**Work required:** Repeat the listing that follows exactly, please.

**Information supplied:**
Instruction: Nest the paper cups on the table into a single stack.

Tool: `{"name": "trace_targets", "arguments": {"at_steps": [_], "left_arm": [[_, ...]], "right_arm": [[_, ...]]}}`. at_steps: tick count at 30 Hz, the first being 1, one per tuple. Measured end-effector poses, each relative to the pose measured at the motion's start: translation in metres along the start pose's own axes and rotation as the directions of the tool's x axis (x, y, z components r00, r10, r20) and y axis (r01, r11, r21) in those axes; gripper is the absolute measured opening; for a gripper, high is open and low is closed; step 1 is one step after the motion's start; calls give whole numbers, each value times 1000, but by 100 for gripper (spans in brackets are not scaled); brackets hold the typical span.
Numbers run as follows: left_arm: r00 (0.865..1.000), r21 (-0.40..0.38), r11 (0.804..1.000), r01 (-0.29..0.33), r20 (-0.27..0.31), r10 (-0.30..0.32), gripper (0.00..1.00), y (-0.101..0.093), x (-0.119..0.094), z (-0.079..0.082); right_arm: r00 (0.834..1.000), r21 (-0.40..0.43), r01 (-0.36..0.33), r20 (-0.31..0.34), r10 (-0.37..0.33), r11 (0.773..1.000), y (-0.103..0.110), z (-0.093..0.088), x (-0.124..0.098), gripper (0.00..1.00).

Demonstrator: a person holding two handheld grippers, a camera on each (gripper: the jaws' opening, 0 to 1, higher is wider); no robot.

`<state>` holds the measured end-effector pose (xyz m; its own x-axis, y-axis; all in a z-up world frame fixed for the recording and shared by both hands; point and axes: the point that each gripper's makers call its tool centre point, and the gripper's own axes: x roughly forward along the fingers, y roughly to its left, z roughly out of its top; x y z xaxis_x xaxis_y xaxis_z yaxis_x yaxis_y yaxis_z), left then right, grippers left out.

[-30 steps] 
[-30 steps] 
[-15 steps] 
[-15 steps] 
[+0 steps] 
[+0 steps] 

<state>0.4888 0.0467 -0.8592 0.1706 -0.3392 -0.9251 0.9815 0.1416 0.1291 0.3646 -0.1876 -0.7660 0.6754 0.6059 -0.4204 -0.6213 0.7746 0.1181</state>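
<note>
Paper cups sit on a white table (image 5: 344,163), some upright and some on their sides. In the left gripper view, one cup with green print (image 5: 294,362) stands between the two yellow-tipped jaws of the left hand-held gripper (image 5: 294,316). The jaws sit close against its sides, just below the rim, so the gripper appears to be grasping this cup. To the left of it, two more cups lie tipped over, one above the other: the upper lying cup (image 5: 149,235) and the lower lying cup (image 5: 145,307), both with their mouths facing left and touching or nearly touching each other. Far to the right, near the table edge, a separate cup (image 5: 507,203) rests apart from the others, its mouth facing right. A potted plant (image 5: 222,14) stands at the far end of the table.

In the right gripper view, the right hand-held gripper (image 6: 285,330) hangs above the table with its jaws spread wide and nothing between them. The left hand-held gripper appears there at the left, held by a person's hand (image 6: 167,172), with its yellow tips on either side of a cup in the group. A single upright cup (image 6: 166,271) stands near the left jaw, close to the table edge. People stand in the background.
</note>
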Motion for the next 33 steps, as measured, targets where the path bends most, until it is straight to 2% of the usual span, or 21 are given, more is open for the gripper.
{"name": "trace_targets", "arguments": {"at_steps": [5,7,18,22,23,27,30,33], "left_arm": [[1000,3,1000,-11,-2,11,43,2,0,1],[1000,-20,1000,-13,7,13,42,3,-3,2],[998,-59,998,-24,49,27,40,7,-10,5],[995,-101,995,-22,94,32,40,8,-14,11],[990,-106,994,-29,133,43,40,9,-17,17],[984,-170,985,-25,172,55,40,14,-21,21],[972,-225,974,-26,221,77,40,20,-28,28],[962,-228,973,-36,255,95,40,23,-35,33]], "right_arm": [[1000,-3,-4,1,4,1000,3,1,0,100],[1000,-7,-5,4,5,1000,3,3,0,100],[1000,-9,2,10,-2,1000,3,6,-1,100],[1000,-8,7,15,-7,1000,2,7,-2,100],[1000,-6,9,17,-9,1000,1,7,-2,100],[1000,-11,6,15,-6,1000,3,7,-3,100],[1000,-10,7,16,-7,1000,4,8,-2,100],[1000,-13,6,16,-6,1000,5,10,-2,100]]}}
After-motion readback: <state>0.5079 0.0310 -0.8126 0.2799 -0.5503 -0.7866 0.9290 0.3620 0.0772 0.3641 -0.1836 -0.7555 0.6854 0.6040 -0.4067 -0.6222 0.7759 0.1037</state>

**Output of the exercise:**
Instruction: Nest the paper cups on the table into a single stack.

Tool: `{"name": "trace_targets", "arguments": {"at_steps": [_], "left_arm": [[_, ...]], "right_arm": [[_, ...]]}}`. at_steps: tick count at 30 Hz, the first being 1, one per tuple. Measured end-effector poses, each relative to the pose measured at the motion's start: translation in metres along the start pose's own axes and rotation as the directions of the tool's x axis (x, y, z components r00, r10, r20) and y axis (r01, r11, r21) in those axes; gripper is the absolute measured opening; for a gripper, high is open and low is closed; step 1 is one step after the motion's start; calls give whole numbers, each value times 1000, but by 100 for gripper (spans in brackets are not scaled); brackets hold the typical span.
Numbers run as follows: left_arm: r00 (0.865..1.000), r21 (-0.40..0.38), r11 (0.804..1.000), r01 (-0.29..0.33), r20 (-0.27..0.31), r10 (-0.30..0.32), gripper (0.00..1.00), y (-0.101..0.093), x (-0.119..0.094), z (-0.079..0.082); right_arm: r00 (0.834..1.000), r21 (-0.40..0.43), r01 (-0.36..0.33), r20 (-0.31..0.34), r10 (-0.37..0.33), r11 (0.773..1.000), y (-0.103..0.110), z (-0.093..0.088), x (-0.124..0.098), gripper (0.00..1.00).

Demonstrator: a person holding two handheld grippers, a camera on each (gripper: the jaws' opening, 0 to 1, higher is wider); no robot.

`<state>` holds the measured end-effector pose (xyz m; its own x-axis, y-axis; all in a z-up world frame fixed for the recording and shared by both hands; point and axes: the point that each gripper's makers call its tool centre point, and the gripper's own axes: x roughly forward along the fingers, y roughly to its left, z roughly out of its top; x y z xaxis_x xaxis_y xaxis_z yaxis_x yaxis_y yaxis_z), left then right, grippers left out.

[-30 steps] 
[-30 steps] 
[-15 steps] 
[-15 steps] 
[+0 steps] 
[+0 steps] 

<state>0.4888 0.0467 -0.8592 0.1706 -0.3392 -0.9251 0.9815 0.1416 0.1291 0.3646 -0.1876 -0.7660 0.6754 0.6059 -0.4204 -0.6213 0.7746 0.1181</state>
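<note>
Paper cups sit on a white table (image 5: 344,163), some upright and some on their sides. In the left gripper view, one cup with green print (image 5: 294,362) stands between the two yellow-tipped jaws of the left hand-held gripper (image 5: 294,316). The jaws sit close against its sides, just below the rim, so the gripper appears to be grasping this cup. To the left of it, two more cups lie tipped over, one above the other: the upper lying cup (image 5: 149,235) and the lower lying cup (image 5: 145,307), both with their mouths facing left and touching or nearly touching each other. Far to the right, near the table edge, a separate cup (image 5: 507,203) rests apart from the others, its mouth facing right. A potted plant (image 5: 222,14) stands at the far end of the table.

In the right gripper view, the right hand-held gripper (image 6: 285,330) hangs above the table with its jaws spread wide and nothing between them. The left hand-held gripper appears there at the left, held by a person's hand (image 6: 167,172), with its yellow tips on either side of a cup in the group. A single upright cup (image 6: 166,271) stands near the left jaw, close to the table edge. People stand in the background.
</note>
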Motion for the next 33 steps, as measured, targets where the path bends most, until it is straight to 2% of the usual span, or 21 are given, more is open for the gripper.
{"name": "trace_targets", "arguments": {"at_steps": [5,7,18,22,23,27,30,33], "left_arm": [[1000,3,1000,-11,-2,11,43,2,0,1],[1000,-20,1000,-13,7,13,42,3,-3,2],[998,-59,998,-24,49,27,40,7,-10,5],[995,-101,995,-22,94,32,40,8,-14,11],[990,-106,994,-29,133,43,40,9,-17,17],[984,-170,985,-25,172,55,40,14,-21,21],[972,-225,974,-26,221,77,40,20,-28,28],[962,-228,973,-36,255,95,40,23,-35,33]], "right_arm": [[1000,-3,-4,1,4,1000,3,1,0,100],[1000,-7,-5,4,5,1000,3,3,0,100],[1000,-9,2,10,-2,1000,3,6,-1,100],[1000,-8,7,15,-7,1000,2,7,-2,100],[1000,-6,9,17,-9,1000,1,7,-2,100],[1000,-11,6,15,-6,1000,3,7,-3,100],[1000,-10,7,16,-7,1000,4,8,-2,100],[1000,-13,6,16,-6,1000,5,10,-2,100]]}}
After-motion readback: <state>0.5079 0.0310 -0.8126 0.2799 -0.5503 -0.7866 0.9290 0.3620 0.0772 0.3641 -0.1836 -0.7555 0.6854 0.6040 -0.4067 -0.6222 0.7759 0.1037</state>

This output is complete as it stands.